Lucius And The Tax Man

Hey Y’all. I was takin’ it easy this week. Least wise ’til yesterday. I was sittin’ on my porch enjoyin’ me some sweet tea when my phone rings. I thought ’bout ignorin’ it, but Darla put this ringtone on that screams “Whose phone is ringin'” and keeps going. I can’t just let it sit there. I reckon it’s ’cause I kept missin’ her phone calls for some reason. Well, I look at the caller id and it says Tennessee. I don’t know no folks from up that way, but answer to shut that contraption up.

This hard to understand fella says he’s from the IRS and is callin’ me ’cause they have an arrest warrant for not payin’ my taxes. I was fit to be tied. I pay all my taxes on the money I report to the feds. I ask where he is from, on account of the way he talks. He says Tennessee. Well, I don’t ask no more about that. I figure that fella must have a medical condition or somethin’ that causes his speech problem, and the government done gave him a job. I got a third cousin that way, ‘cept he’s on welfare. Well, he does work, but I ain’t suppose to talk about that.

So this tax man tells me the sheriff is gonna come for me. I guess you know he had my attention ’cause I don’t need that deputy comin’ round my property and arrestin’ me. I ask him how much I owe. That fella told me ten thousand dollars! There ain’t no way! I hadn’t reported makin’ that much money to Uncle Sam, never. Well, he comes back and says if I don’t pay it he’s sendin’ the sheriff. Now I don’t want the law comin’ over, but I ain’t got that kind of money neither. I tell him I’m just a part-time corn farmer.
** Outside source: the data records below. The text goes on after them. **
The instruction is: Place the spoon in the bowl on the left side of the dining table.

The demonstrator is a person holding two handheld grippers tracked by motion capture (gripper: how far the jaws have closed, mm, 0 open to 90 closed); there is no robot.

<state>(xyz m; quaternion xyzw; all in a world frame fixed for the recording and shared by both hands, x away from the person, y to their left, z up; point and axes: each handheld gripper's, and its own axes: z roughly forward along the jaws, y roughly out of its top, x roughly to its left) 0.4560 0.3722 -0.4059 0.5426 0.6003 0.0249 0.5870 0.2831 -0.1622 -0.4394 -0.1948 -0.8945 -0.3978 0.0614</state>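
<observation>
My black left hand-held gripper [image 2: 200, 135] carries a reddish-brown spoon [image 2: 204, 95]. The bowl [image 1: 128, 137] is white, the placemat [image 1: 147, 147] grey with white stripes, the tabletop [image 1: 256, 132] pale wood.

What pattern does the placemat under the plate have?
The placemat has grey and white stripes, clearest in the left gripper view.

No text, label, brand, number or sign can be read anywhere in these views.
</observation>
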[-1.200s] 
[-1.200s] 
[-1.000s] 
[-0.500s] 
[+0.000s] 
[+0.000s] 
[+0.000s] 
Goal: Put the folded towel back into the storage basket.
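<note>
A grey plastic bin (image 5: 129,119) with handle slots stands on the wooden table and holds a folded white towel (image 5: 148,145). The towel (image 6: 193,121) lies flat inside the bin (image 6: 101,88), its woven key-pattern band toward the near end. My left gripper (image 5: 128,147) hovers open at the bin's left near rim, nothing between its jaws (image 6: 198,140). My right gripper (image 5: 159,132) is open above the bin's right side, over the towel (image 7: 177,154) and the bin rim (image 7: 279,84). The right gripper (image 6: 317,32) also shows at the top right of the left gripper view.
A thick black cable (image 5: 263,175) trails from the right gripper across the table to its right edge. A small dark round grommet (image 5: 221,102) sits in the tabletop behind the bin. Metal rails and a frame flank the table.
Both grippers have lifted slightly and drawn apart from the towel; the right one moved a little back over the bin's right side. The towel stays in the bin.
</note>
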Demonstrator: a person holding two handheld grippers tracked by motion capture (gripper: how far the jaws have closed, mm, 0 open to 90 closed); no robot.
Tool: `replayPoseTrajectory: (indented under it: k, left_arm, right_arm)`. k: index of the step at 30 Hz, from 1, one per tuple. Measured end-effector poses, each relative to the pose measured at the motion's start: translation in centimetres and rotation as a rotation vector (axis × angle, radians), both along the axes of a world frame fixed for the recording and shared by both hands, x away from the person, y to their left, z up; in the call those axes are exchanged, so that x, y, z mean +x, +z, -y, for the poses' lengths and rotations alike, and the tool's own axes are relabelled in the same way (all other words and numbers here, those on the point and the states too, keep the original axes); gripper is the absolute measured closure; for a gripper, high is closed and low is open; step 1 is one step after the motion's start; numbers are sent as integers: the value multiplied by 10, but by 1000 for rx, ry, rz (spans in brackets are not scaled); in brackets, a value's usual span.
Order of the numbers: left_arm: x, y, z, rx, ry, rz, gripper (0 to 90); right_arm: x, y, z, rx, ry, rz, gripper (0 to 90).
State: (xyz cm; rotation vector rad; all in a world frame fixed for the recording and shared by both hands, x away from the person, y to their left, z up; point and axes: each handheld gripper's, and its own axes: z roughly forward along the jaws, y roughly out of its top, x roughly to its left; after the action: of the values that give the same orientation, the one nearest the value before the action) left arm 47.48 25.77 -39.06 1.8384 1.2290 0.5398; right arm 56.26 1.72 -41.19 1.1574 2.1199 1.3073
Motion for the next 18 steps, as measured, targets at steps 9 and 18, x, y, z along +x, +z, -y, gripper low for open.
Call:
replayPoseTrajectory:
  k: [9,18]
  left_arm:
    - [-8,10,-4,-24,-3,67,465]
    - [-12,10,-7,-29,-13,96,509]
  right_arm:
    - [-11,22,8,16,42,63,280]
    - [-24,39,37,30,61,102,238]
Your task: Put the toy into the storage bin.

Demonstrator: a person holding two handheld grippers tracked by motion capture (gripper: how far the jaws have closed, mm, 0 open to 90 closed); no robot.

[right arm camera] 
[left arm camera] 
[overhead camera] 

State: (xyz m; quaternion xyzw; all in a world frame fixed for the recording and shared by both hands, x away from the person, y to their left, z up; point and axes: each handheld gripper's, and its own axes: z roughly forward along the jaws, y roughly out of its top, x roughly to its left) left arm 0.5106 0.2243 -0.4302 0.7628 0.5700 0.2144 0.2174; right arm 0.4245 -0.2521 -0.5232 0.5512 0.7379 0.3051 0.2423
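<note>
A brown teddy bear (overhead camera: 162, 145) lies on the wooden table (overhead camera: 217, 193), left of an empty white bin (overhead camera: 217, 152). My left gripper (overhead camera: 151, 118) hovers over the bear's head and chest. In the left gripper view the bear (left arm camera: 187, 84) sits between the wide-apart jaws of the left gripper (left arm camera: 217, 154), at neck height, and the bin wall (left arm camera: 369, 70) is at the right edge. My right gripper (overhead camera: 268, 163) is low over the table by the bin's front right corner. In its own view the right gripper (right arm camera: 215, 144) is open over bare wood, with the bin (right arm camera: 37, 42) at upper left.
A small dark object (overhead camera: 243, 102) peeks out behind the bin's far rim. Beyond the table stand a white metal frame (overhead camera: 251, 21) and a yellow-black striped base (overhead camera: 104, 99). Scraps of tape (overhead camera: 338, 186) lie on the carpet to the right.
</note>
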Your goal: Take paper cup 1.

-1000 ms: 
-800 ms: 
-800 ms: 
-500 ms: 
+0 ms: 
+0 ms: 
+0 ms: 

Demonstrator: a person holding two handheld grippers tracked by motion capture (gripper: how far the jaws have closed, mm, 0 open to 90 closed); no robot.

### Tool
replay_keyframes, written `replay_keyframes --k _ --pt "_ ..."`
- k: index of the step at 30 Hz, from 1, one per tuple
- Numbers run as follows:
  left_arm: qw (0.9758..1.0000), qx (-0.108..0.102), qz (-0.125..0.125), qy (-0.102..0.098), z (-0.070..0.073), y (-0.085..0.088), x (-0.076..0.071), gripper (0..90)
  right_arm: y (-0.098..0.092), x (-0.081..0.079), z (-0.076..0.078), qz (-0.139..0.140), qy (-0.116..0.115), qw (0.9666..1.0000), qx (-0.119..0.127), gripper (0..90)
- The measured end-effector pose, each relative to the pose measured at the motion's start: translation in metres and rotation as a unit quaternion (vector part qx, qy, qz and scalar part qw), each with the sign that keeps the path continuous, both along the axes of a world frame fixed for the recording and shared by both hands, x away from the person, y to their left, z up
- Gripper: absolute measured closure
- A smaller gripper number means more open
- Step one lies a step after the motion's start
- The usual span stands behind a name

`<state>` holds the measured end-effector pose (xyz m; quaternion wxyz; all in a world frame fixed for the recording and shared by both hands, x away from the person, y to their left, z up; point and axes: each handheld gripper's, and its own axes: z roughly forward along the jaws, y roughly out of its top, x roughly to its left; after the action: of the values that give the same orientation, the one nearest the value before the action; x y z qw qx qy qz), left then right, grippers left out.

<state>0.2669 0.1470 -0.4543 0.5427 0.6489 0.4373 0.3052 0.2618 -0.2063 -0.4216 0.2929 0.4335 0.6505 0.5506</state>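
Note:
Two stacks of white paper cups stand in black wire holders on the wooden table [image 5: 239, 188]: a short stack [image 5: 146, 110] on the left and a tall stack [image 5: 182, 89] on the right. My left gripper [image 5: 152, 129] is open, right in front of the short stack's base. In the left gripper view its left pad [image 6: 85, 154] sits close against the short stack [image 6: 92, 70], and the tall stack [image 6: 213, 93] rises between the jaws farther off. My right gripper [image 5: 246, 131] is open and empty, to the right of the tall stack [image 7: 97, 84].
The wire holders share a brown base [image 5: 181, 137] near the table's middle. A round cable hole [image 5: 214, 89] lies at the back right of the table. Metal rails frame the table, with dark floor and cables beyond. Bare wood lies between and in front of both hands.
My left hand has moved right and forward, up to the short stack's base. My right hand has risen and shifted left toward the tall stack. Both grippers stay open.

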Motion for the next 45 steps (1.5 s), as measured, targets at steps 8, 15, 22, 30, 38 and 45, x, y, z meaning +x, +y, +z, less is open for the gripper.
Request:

I reckon this fella’s alright ’cause he starts negotiatin’.

We get on down to five hundred dollars. I tell him that’s doable as I have it in my cash box. I keep it cloaked under my bed where nobody would think to look. He tells me I can’t pay in cash, I have to give him a check or use a credit card. I explain to him only Darla keeps a credit card ’cause I ain’t got no use for ’em. Unfortunately, she was in town usin’ it right then. He starts gettin’ a little uppity and tellin’ me he’s gone have my family arrested including my siblin’s, my wife, and even my grandparents! I explain to him I don’t think that’s possible since mama and papa ain’t livin’ no more. That made him laugh for some reason. I didn’t really appreciate that, but I remember he has that medical condition so maybe he don’t respond well to sad news. I tell him I can drive to their office tomorrow and pay it. He declares I can only get the negotiated price of one thousand dollars if I pay right now.

Well sir, I was all confused. I know we had said five hundred earlier. So I’m wonderin’ if this old boy has trouble with math. What with his medical condition and all. I’m thinkin’ I best find out where that money is from he’s taxin’ me on. He says it’s on unreported income. Now that got me a might concerned, what with the medicine we cook up in the still and sale to folks round these parts. I ask him where that money is from. He tells me it’s from my employer. Boy, I ain’t never been so relieved. I tell him he must have the wrong fella ’cause I don’t have no employer. All of a sudden he starts talkin’ real fast and tellin’ me he’s gonna arrest my family again. He reels off he’s arresting my wife and my husband. Well sir, that did it. I know that ain’t me. I told him I don’t have no husband, and if I did I doubt I’d be havin’ a wife too.

I reckon he couldn’t handle it no more and thought he needed to pray ’bout the situation cause he raises his voice and starts speakin’ in tongues. Now I’ve heard ’bout them churches in the Tennessee hills. Folks up that way playin’ with snakes and all sorts of weird things. So I wait for him to take a breath, that took awhile by the way. I tell him we are good Southern Baptist down in these parts and don’t cotton to no snake handlin’ talk. I guess he took that a might personal. He started uses language that would make my mama blush, and like I was sayin before, she ain’t livin’. I told that ole boy that I didn’t care if he did have a medical condition, that kinda language weren’t fit for a government job. Poor fella must of been fit to be tied ’cause he just hung up right then and there.

It’s been a couple days, so I reckon the Sheriff ain’t comin’ for me. This is why folks ’round here don’t care none for revenuers or the tax man. They need to teach these boys some manners. Y’all be good.